For naming, I like how git branchless makes bisection a part of1 git test. git test can do bisection, but can also evaluate each commit regularly (it also overlaps with what we'd call jj run, but this is something I am less interested in borrowing). So, I wonder if we could borrow the name and call it jj test.

Footnotes

  1. At least, it's one of the methods available in git test. I'm not sure if there's a more specialized scm-bisect command.

@arxanas
Copy link
Contributor

arxanas commented Nov 23, 2024

For naming, I like how git branchless makes bisection a part of1 git test. git test can do bisection, but can also evaluate each commit regularly (it also overlaps with what we'd call jj run, but this is something I am less interested in borrowing). So, I wonder if we could borrow the name and call it jj test.

I'll be honest, my names have turned out to be pretty awful in practice, so I'd stay away from a name that I invented just by default 🤣. (Examples: git-branchless, scm-record, scm-diff-editor have all been confusing or hard to remember; there was actually a thread somewhere where we confirmed that git test is a bad name empirically for people who want to run a command on commits.)

I originally stole the name from https://github.com/spotify/git-test, but then expanded the functionality.

The idea of unifying many run/check/search/fix workflows under some interface is probably worth exploring at some point, but probably with more care than I exercised.

  • I think I had made an argument somewhere (probably a jj fix) that "fixing" is not thought to be much different than "running" from the user's perspective, for example.
  • By the way, in git-branchless, it also supports linear and reverse-linear searching, not just bisection. (Those are distinct from running a command on each commit in a set without any early termination condition, which would be similar to the planned jj run, and is the default mode when no search strategy is specified.) It has a -b/--bisect flag which is just an alias for something like --search binary. The fact that search might be more general than strictly "bisection" would be worth considering in the above.

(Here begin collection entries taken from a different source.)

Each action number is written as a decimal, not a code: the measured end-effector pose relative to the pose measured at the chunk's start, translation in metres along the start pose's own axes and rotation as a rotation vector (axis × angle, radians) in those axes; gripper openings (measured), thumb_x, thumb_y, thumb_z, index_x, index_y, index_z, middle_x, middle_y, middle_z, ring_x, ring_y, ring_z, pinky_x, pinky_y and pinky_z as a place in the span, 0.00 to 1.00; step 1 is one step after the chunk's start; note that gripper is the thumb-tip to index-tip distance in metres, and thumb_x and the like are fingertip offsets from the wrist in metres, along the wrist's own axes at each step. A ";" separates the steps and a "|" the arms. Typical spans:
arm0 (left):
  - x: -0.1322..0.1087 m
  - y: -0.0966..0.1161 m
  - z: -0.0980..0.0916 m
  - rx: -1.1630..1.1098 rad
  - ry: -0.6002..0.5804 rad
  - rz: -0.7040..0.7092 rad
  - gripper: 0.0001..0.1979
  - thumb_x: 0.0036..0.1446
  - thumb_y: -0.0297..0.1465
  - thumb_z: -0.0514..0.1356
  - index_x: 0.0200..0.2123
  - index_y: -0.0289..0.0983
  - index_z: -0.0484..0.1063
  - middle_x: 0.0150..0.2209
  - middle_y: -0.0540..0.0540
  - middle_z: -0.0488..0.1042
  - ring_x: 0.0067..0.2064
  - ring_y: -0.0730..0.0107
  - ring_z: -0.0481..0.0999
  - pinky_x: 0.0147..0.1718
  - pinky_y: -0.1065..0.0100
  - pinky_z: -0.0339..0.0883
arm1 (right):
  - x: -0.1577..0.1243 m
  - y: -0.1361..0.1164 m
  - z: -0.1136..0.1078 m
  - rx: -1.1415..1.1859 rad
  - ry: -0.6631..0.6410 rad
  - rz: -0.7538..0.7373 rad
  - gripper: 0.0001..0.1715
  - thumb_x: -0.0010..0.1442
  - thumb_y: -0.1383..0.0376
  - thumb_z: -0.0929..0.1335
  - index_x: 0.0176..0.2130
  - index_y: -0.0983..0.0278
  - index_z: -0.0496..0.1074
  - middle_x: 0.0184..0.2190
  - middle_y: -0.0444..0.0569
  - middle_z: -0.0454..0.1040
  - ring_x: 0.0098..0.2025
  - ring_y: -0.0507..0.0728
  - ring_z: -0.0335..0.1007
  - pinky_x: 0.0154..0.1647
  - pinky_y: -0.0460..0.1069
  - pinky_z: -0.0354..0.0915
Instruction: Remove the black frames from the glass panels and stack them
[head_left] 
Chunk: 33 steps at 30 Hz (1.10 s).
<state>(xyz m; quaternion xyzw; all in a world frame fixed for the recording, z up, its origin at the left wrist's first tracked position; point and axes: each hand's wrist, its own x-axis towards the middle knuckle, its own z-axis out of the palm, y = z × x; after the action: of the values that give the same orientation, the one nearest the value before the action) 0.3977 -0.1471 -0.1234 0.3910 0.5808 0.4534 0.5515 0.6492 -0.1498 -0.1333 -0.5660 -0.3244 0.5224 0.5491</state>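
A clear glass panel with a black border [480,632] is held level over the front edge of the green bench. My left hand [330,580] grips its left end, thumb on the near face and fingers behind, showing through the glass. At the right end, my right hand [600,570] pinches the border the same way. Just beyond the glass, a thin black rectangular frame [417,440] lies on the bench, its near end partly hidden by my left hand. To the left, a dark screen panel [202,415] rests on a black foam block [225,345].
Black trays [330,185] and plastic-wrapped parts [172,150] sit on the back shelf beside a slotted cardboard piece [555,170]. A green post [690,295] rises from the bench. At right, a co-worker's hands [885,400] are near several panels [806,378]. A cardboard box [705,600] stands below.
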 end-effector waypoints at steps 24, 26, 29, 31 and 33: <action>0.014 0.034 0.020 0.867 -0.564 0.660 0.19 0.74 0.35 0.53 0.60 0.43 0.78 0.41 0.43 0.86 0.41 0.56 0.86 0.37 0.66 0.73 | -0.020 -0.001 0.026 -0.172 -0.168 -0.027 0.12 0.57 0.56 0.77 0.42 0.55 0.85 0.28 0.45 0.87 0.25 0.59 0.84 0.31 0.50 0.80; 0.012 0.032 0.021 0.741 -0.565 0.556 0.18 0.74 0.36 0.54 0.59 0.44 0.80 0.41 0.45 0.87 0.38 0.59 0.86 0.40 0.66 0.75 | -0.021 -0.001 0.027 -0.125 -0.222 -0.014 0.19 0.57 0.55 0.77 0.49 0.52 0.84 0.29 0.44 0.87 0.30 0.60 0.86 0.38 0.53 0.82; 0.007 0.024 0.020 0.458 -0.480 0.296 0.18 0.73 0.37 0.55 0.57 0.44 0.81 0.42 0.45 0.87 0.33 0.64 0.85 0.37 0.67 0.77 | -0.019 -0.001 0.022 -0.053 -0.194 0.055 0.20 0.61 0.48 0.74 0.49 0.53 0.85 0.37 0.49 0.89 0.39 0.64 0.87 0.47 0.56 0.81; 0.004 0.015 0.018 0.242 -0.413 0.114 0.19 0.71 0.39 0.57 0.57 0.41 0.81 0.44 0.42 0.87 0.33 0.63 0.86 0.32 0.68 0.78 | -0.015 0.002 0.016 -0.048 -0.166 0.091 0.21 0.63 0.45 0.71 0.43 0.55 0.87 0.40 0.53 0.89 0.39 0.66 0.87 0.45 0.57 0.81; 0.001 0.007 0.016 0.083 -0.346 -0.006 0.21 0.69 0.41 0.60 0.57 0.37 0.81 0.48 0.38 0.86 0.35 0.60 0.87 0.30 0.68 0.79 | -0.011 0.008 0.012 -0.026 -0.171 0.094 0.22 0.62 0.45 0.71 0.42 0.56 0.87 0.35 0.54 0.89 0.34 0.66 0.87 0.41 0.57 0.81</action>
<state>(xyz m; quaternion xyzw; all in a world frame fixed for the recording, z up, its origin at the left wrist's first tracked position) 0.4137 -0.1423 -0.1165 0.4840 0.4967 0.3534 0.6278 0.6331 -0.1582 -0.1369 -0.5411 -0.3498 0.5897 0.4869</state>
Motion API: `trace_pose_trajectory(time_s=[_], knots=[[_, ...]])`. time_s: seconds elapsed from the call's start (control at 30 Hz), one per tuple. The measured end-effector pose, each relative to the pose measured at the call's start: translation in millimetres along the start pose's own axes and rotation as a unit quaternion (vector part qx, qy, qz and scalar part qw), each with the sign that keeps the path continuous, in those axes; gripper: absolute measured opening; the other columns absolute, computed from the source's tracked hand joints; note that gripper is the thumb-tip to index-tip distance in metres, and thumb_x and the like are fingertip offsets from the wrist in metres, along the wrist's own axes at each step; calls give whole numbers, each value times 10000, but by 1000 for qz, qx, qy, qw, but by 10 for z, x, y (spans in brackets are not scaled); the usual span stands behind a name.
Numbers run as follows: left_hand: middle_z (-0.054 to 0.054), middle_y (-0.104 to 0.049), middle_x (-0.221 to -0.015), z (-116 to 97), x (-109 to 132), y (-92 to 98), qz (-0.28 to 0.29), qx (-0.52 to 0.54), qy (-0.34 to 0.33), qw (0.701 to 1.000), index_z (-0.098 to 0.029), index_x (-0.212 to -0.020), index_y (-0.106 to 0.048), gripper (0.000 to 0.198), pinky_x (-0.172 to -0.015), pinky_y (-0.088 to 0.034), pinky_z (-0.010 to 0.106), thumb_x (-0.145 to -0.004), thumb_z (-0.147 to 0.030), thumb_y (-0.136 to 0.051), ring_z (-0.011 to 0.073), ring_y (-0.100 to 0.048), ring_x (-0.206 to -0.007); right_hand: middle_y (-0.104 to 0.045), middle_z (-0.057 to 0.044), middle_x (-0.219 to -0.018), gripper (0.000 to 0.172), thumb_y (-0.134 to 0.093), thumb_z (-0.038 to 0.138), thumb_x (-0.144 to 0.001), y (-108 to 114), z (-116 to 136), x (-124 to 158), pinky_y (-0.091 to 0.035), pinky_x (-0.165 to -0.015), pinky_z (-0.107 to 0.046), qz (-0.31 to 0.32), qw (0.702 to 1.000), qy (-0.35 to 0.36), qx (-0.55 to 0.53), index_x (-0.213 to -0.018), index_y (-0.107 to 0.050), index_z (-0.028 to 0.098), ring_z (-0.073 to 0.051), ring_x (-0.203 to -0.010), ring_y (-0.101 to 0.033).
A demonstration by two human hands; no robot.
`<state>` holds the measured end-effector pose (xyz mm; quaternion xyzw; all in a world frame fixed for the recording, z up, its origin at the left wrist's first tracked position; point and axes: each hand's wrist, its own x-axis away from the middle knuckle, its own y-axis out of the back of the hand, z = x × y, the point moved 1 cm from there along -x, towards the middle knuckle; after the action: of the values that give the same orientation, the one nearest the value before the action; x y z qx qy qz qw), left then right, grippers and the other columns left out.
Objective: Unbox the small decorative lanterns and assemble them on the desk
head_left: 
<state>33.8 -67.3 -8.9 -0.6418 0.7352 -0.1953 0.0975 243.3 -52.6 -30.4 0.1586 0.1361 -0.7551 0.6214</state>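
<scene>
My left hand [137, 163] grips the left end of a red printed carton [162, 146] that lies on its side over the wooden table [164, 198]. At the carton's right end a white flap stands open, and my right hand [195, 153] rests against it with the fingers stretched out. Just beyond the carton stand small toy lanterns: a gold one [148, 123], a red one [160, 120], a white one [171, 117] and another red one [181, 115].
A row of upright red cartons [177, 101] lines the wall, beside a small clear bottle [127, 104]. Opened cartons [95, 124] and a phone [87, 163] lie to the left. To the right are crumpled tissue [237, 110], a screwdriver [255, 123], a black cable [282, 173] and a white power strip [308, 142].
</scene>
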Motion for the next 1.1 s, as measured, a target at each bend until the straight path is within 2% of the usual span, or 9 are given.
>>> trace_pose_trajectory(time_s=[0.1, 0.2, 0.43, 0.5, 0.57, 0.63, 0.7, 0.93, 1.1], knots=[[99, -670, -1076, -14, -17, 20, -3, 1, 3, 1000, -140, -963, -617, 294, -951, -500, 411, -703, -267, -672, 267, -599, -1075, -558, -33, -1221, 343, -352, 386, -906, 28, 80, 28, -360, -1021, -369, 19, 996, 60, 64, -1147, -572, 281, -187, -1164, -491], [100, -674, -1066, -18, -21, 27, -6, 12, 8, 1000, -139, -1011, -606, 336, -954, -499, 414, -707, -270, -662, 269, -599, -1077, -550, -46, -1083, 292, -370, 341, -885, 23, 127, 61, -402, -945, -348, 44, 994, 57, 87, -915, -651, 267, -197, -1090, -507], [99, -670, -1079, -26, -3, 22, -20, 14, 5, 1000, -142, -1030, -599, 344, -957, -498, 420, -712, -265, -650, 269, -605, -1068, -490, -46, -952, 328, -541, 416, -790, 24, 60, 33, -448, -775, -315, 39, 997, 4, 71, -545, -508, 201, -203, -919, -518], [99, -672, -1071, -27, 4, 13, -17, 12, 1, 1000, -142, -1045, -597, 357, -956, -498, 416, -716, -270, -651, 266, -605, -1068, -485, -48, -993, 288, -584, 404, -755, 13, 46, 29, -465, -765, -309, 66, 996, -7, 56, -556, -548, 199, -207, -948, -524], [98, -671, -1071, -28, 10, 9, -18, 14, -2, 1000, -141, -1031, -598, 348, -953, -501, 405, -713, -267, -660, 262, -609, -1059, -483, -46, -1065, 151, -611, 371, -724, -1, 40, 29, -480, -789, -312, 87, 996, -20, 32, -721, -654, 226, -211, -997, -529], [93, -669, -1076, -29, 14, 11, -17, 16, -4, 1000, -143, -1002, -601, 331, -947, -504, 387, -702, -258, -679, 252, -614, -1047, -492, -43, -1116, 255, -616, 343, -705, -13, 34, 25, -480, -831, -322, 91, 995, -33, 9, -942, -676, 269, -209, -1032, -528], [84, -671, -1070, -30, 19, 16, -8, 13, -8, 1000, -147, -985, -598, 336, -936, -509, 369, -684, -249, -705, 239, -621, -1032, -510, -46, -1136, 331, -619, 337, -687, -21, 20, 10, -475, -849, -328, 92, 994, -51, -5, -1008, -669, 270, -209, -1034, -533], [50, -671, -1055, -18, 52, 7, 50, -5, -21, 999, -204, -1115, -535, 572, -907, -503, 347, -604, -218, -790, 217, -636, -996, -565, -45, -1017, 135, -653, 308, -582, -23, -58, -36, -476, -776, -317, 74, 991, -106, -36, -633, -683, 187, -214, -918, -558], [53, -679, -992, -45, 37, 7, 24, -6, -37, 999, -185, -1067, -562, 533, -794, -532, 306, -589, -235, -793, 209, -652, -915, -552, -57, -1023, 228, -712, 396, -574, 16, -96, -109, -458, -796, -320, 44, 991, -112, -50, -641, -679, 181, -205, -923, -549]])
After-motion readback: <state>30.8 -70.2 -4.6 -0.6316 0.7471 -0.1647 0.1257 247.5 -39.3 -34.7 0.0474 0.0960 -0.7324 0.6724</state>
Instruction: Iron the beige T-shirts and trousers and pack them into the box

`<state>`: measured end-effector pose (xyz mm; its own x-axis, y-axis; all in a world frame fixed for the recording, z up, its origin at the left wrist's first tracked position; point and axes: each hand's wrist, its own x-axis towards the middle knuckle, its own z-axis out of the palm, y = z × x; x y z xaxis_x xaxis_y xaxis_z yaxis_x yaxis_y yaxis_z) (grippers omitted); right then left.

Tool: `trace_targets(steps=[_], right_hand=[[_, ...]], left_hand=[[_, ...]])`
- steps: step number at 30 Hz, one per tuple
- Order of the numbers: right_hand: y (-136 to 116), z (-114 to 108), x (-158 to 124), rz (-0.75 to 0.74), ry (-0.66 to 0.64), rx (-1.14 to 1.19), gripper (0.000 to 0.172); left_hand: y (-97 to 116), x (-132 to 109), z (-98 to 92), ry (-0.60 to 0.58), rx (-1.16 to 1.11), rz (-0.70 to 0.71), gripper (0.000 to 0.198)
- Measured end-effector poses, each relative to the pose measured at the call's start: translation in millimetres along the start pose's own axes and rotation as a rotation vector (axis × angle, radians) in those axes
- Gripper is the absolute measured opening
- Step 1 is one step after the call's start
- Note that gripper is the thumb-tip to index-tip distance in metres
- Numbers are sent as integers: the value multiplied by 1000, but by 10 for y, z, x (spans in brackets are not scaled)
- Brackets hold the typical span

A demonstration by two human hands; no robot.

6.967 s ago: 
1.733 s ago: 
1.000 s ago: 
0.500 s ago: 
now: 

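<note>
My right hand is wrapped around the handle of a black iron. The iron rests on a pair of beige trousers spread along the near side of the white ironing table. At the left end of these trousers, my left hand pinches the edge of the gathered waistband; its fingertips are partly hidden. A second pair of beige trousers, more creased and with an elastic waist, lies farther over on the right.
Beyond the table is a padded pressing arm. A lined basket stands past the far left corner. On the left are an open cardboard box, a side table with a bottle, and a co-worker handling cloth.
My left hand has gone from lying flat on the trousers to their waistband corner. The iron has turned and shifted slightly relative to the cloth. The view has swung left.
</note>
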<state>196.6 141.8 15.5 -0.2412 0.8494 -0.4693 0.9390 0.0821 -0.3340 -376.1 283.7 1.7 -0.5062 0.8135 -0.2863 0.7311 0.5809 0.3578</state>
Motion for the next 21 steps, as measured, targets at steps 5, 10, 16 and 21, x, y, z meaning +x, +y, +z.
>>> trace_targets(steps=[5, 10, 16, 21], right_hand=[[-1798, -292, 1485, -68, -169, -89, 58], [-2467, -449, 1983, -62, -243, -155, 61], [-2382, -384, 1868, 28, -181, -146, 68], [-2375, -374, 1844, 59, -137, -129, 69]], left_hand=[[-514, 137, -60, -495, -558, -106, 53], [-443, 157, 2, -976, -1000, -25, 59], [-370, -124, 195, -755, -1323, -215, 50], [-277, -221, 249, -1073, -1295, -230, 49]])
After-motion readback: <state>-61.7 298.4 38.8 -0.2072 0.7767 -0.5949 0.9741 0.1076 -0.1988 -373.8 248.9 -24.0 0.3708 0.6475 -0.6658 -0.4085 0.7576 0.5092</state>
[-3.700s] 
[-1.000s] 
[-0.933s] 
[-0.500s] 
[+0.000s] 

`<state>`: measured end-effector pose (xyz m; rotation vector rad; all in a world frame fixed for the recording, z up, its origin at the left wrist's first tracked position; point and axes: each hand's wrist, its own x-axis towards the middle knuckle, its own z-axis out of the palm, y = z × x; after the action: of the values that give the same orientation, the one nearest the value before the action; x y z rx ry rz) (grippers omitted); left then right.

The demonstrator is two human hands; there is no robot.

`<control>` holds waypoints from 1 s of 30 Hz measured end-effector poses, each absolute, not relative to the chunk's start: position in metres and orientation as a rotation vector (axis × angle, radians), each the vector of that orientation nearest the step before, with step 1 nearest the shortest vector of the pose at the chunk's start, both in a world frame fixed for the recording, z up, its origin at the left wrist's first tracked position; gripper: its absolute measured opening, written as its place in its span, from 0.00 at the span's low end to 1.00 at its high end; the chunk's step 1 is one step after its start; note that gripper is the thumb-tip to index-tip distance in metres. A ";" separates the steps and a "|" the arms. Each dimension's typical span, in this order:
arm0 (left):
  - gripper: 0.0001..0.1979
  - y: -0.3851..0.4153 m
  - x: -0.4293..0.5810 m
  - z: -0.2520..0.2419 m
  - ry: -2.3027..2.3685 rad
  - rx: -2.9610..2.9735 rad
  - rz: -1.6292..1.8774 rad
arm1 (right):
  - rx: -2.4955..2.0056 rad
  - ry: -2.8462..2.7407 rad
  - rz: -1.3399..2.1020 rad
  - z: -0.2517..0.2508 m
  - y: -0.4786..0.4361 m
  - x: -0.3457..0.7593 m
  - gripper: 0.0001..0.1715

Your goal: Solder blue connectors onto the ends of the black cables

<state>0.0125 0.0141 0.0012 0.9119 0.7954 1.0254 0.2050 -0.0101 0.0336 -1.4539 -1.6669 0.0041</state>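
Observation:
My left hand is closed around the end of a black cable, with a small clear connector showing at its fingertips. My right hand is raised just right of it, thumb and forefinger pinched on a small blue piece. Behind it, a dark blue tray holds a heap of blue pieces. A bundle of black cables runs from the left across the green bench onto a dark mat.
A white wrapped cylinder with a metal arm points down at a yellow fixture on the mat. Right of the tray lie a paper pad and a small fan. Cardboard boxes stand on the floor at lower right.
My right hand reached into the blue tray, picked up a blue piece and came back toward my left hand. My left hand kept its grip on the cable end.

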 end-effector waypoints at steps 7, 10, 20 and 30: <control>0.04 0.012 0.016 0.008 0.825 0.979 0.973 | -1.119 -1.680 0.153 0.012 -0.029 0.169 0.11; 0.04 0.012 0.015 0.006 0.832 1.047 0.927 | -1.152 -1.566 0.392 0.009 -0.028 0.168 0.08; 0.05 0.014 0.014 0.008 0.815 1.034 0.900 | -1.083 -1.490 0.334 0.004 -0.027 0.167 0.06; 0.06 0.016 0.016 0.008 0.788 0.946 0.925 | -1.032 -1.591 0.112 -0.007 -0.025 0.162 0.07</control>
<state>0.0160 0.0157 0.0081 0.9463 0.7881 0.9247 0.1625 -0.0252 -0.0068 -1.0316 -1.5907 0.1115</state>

I'm not sure if there's a more specialized scm-bisect command.

scm-bisect is only a library and has no commands; possibly another instance of misleading or unhelpful naming?

@ilyagr
Copy link
Contributor

ilyagr commented Nov 23, 2024

where we confirmed that git test is a bad name empirically for people who want to run a command on commit

I'd be interested to know more about the reason. They are not immediately obvious to me, so it's valuable knowledge (to me, at least).

The fact that search might be more general than strictly "bisection" would be worth considering in the above.

Yeah, I tried to mention that. Your sentence also suggests jj search as another possible name, though it might not be immediately clear that it searches through commit graph. Maybe jj find-commit (though this doesn't have the implication of running a command at each commit that jj test would).

Update: It could also be jj run --test, I suppose.

@arxanas
Copy link
Contributor

arxanas commented Nov 23, 2024

I'd be interested to know more about the reason. They are not immediately obvious to me, so it's valuable knowledge (to me, at least).

This was the thread I was thinking of (5 respondents if you include reactions... including you!): https://discord.com/channels/968932220549103686/1273367388787839016/1274830013186969741

@ilyagr
Copy link
Contributor

ilyagr commented Nov 23, 2024

No, that's past me. A distant acquaintance, strange guy with strange opinions. 😝

Well, I guess past me and present me mostly agree on jj run test / jj run --test.

@martinvonz
Copy link
Member

  • Why wouldn't we allow it? [referring to bisection over specified revset]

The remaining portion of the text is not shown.